━━ DATASET SECTION ━━

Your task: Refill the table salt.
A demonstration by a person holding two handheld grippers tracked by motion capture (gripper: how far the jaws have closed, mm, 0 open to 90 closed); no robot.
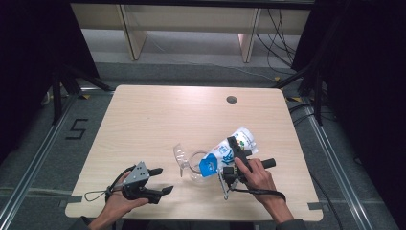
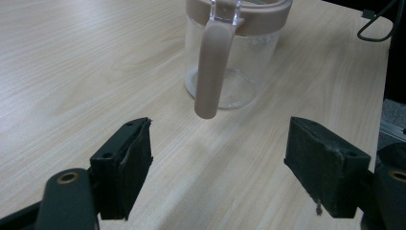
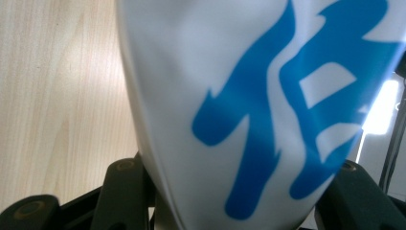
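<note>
Right gripper was clamped on the white and blue pouch, tipped over the clear jug just right of frame center, while the left gripper, lower left, sat wide open holding nothing

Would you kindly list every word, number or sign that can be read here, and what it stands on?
"5": black mark on the grey floor left of the table.
Large blue character on the white pouch held in the right gripper: cropped, unreadable.
Pouch's small print: too small to read.
</note>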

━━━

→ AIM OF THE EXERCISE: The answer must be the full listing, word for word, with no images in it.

→ ANSWER FOR THIS EXERCISE:
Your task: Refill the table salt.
A demonstration by a person holding two handheld grippers tracked by motion capture (gripper: how far the jaws have closed, mm, 0 open to 90 closed); no robot.
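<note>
Right gripper was clamped on the white and blue pouch, tipped over the clear jug just right of frame center, while the left gripper, lower left, sat wide open holding nothing

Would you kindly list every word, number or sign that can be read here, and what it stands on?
"5": black mark on the grey floor left of the table.
Large blue character on the white pouch held in the right gripper: cropped, unreadable.
Pouch's small print: too small to read.
</note>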

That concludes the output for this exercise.